Enzymatisch aufgespaltenes Eiweiß mit reduzierter immunologischer Reaktivität
Ein Proteinhydrolysat stellt ein verarbeitetes Erzeugnis dar, bei dem die ursprüngliche Proteinstruktur einer kontrollierten enzymatischen Spaltung (Zerlegung in kleinere Peptide oder freie Aminosäuren) unterzogen wurde, um dessen allergenes Potenzial zu verringern. Je nach Herstellungsverfahren können diese Präparate zusätzlich modifizierte Kohlenhydrat- oder Fettfraktionen enthalten, was eine Anpassung an spezifische ernährungsphysiologische Anforderungen ermöglicht. Ein entscheidender Parameter für die hypoallergenen Eigenschaften ist die Größe der entstandenen Peptidmoleküle – je kleiner diese sind, desto geringer ist das Risiko einer immunologischen Reaktion. Hinsichtlich des Grad der Proteinspaltung lassen sich drei Hauptkategorien unterscheiden: **Präparate mit partieller Hydrolyse** (mit der Bezeichnung HA, die noch bestimmte antigene Eigenschaften aufweisen), **Präparate mit extensiver Hydrolyse** (basierend auf Molke, z. B. *Bebilon Pepti*, *Bebilon Pepti MCT*, oder Kasein, z. B. *Nutramigen*, *Pregestimil*), sowie **elementare Mischungen** (die ausschließlich aus freien Aminosäuren bestehen, wie *Bebilon Amino* oder *Neocate*), welche das niedrigste allergene Potenzial aufweisen.

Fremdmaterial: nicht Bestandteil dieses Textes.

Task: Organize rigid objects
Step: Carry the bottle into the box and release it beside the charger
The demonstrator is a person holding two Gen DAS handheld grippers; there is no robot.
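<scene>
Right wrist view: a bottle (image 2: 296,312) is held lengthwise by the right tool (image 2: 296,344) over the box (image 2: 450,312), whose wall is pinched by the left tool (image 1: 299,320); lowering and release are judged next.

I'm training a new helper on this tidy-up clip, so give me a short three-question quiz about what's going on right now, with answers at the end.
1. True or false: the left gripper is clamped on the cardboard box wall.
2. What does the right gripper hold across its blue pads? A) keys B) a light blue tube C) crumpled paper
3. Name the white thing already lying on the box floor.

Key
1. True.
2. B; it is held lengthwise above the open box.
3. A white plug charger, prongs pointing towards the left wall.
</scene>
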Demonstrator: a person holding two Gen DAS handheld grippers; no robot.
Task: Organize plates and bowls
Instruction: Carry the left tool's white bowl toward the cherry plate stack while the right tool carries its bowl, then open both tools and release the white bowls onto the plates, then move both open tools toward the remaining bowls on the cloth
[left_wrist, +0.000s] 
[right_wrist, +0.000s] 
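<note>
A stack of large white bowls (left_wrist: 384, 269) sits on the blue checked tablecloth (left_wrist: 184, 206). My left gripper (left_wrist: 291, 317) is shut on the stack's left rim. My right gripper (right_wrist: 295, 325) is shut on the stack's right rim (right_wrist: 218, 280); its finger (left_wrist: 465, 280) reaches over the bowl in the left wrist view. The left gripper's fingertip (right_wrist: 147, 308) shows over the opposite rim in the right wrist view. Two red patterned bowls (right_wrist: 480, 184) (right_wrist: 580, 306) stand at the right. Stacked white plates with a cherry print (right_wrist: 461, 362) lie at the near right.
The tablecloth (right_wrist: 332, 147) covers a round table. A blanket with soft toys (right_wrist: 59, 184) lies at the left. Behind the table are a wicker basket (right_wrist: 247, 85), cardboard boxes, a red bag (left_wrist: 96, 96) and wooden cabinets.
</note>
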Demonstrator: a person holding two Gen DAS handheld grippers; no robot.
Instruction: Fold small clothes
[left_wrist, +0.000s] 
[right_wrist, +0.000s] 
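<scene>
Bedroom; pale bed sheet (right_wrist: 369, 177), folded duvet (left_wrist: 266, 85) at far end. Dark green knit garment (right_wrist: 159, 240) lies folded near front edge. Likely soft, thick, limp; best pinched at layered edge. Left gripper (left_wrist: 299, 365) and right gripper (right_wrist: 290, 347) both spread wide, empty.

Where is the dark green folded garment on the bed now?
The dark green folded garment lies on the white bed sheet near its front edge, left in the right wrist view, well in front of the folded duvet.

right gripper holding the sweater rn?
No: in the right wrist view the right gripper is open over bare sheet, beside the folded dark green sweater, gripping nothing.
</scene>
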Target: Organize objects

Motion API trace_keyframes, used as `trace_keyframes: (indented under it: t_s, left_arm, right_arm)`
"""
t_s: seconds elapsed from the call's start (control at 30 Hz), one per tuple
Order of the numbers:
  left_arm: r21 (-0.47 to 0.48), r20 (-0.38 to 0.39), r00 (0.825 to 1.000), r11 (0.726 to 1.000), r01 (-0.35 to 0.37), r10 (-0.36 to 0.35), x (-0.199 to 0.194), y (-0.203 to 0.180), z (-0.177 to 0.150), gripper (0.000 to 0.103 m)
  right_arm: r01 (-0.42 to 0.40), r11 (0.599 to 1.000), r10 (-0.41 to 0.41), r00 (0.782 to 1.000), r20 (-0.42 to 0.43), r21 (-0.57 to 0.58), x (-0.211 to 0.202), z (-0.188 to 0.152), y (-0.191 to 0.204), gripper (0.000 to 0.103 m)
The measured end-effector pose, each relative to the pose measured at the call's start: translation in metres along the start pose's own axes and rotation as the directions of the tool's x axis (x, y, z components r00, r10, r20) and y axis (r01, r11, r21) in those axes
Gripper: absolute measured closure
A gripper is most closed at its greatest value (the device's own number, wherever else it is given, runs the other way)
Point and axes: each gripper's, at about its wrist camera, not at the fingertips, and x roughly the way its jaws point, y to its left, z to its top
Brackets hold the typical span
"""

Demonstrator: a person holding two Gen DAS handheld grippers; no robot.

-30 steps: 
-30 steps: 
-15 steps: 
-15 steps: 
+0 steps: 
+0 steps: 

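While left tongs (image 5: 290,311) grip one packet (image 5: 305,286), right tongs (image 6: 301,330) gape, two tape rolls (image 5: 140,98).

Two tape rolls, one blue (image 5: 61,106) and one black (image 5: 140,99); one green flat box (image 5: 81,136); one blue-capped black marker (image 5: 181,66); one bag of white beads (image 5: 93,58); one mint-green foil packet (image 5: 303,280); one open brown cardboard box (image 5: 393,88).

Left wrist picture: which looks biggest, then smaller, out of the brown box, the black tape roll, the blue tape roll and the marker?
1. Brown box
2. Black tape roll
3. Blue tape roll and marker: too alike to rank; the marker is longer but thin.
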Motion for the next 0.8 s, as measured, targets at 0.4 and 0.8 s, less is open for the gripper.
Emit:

Proteinhydrolysate in der Säuglingsernährung – Eigenschaften und therapeutische Anwendung
Spezialisierte Präparate auf Basis hydrolysierter Milchproteine bilden einen zentralen Bestandteil der hypoallergenen sowie therapeutischen Ernährung für Säuglinge mit einem erhöhten Risiko für Nahrungsmittelallergien oder bereits diagnostizierten Störungen. Diese Produkte unterscheiden sich im Grad des Peptidkettenabbaus: *Präparate mit geringem Hydrolysegrad* (Peptide mit 11–15 Aminosäuren, gekennzeichnet mit dem Symbol HA) dienen der *Prävention* bei Kindern mit hohem Risiko, während *Präparate mit hohem Hydrolysegrad* (Peptide mit 2–4 Aminosäuren oder freie Aminosäuren) sowie *laktosefreie* oder *laktosereduzierte Mischungen* in der *Behandlung aktiver Allergien* und Zuständen mit Darmschleimhautschäden eingesetzt werden. Viele dieser Präparate enthalten zusätzlich *Präbiotika* (GOS/FOS), *Probiotika* (z. B. *Lactobacillus rhamnosus* GG) oder modifizierte Fette (MCT), was ihre therapeutische Wirkung verstärkt. Zudem gibt es *Sojapräparate* als Alternative für Kinder mit Kuhmilchproteinintoleranz, deren Verwendung jedoch aufgrund möglicher kreuzreaktiver Allergien eine individuelle ärztliche Bewertung erfordert.